Only the lines from the one containing "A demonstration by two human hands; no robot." through the final line below belong in the output, copied exactly and without pictures.

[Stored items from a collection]
━━━━

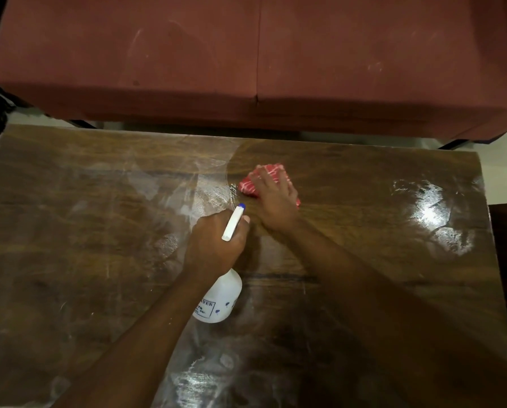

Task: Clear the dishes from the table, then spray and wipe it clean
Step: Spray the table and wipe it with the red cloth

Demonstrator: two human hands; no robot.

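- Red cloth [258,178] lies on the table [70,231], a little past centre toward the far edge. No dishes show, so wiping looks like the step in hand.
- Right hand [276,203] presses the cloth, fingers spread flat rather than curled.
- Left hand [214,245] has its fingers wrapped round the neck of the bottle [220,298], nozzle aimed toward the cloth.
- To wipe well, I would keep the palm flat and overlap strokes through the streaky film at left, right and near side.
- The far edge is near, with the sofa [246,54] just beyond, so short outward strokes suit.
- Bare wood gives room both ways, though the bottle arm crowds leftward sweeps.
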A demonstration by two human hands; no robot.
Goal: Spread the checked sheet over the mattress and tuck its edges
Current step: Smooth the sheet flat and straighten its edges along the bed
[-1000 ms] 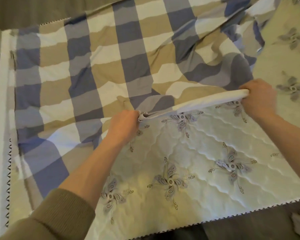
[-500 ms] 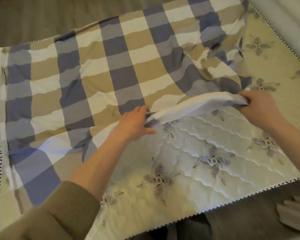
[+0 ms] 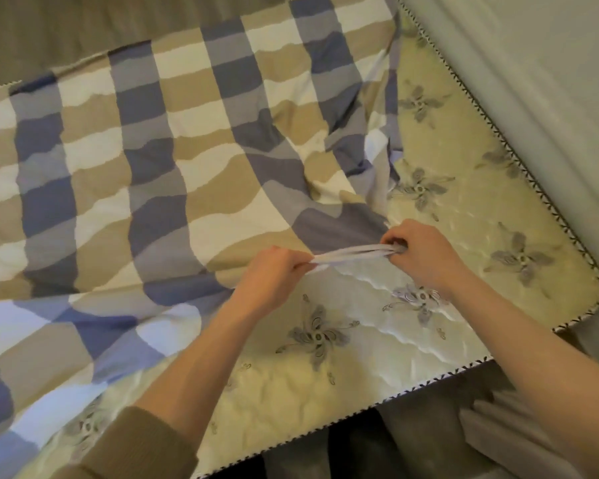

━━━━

RESPONSE TO THE EXERCISE:
A demonstration by two human hands; no robot.
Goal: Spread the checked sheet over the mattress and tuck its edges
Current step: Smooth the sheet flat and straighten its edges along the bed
[-1000 ms] 
[-500 ms] 
[+0 ms] 

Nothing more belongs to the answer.